When I set nx=ny=nz=512, the calculation was successfully executed.

But the problem is, when I set nx=ny=nz=768, the calculation of phi_out was not executed in entire domain.
(I checked the initial condition of phi was defined in entire domain by using synchronization)

And next problem occurs when I update array.
There was no trouble in the case of nx=ny=nz=512, on the other hand, when this value is 768,
error related to memory occurred as below.

0: copyover Memcpy (dst=0x0x700200000, src=0x0x7d8200000, size=3623878656) FAILED: 77(an illegal memory access was encountered)

How can I handle these problems?
I really appreciate if you help me to solve these problems!

I don’t think we have virtualized the GPU memory to where you can
assume it is of any size, and the compiler will handle the movement of
data to and from the physical memories and coordinate the computation.

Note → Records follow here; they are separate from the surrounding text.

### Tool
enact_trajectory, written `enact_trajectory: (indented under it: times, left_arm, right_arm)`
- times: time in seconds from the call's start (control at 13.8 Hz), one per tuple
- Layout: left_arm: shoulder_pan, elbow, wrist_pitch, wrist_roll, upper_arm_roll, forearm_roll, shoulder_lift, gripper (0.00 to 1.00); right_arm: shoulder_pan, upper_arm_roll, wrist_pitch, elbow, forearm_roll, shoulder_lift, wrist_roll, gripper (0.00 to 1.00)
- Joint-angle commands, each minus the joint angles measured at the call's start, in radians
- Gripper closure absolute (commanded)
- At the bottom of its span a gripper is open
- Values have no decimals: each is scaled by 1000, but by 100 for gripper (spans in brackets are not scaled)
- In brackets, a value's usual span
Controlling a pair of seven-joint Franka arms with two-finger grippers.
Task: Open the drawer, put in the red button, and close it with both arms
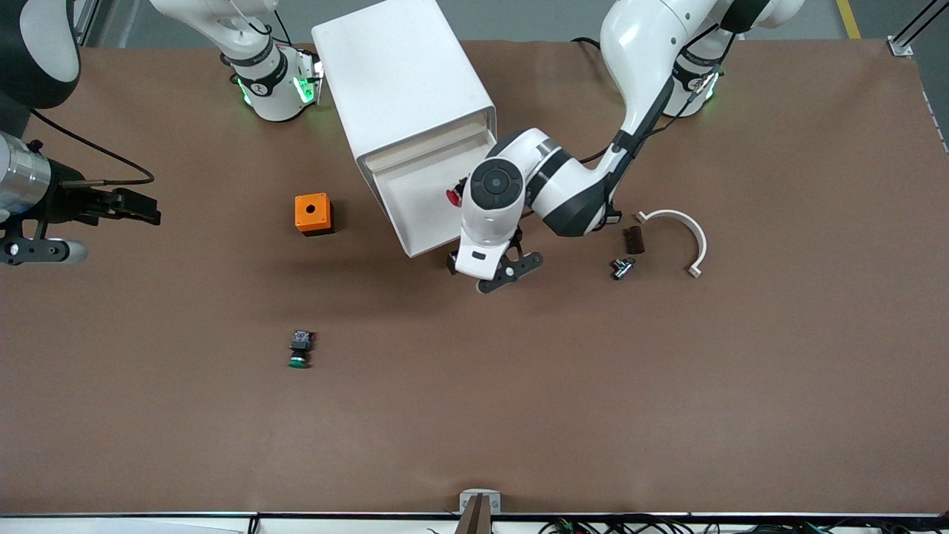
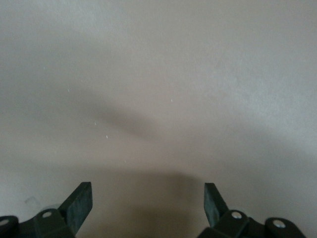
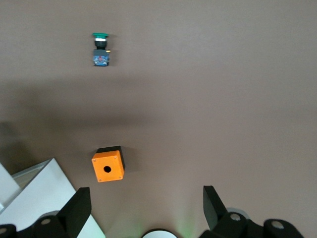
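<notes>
- Two arms: the right gripper [image 3: 143, 208], fingers apart, waits above the table near the cabinet [image 1: 404, 81].
- The red button [image 1: 452, 196] lies in the open drawer [image 1: 422, 204].
- The left gripper [image 2: 147, 206], fingers apart and empty, hangs over the drawer; closing unevenly could jam it.

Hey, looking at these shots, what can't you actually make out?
- Red button: front view, mostly hidden by the left arm; resting in the drawer or not, unclear.
- Left gripper: front view, wrist covers its fingers.
- Right gripper: front view, cut off by the edge.
</notes>
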Motion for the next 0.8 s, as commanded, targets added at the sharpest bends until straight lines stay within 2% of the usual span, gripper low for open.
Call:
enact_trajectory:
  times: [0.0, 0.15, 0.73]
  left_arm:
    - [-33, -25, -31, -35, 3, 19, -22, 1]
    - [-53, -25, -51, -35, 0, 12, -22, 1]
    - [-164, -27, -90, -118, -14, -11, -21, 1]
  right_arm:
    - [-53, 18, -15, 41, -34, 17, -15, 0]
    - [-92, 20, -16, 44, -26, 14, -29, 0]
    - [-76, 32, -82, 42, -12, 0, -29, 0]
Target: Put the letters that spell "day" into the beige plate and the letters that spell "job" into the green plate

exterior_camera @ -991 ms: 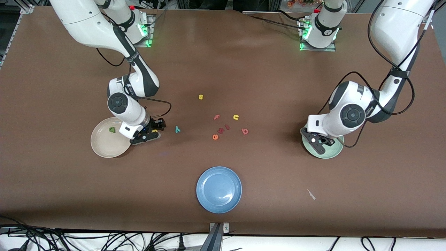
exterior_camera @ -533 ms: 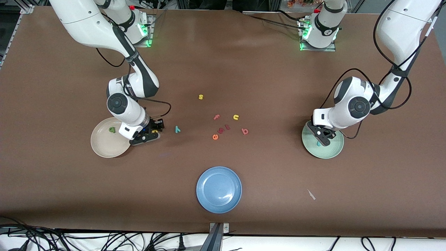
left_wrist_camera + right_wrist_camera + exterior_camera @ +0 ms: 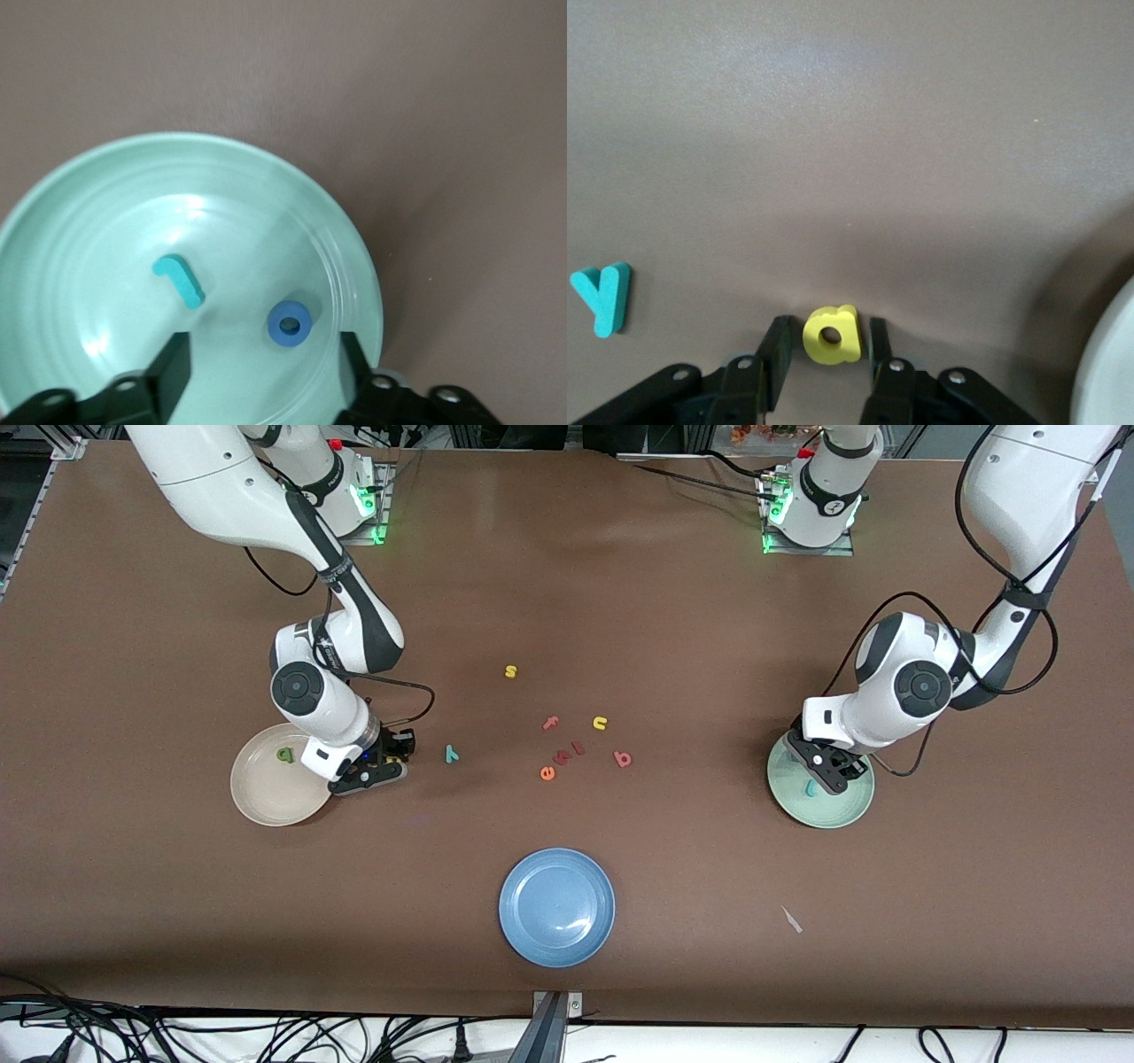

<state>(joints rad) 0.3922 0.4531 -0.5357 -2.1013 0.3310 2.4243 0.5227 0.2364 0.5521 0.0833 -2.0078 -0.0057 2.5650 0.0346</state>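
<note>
1. Mint-green is where the news is: the left gripper (image 3: 264,367) now stands over the green plate (image 3: 842,810) with its fingers spread wide and nothing between them. A second ago it was clamped and lower over the plate. The dark blue o (image 3: 290,323) now lies in that plate next to the light blue j (image 3: 180,280), so we'd say the o has just been dropped off.

2. That leaves "job" one letter short. The pinkish-red b (image 3: 623,759) sits out on the bare table in the middle cluster, well apart from the green plate, toward the right arm's end from it. Our guess is the left arm goes there next.

3. At the right arm's end, the right gripper (image 3: 824,350) is down at the table just beside the beige plate (image 3: 266,802). Its fingers have drawn in around the yellow d (image 3: 831,336). They sit close on either side, but we can't tell if they're actually pinching it yet.

4. The green a (image 3: 284,755) is already in the beige plate. The teal y (image 3: 451,754) lies on the table near the right gripper, toward the middle.

5. So "day" stands at one in, one being grabbed, one waiting.

6. The blue plate (image 3: 557,906), nearer the front camera, holds nothing. We just ignore it.
</note>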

I do hope we someday can get to this point, but it has not happened yet.


Thank you Dave for answering my question.

You mean, it is impossible to calculate arrays over GPU memory size by using unified memory, right?
Then do I have to use cuda + MPI strategy?

Thank you again!

I think the problem here is that you need to add “-Mlarge_arrays” or “-mcmodel=medium” since the arrays are over 2GB.

When using CUDA 8.0 or later with a P100 or V100, you should be able to oversubscribe the device memory. Also, since you’re using managed memory, there’s no need to keep both the “phi” and “phi_out” arrays. You can just use “phi” on both the host and device.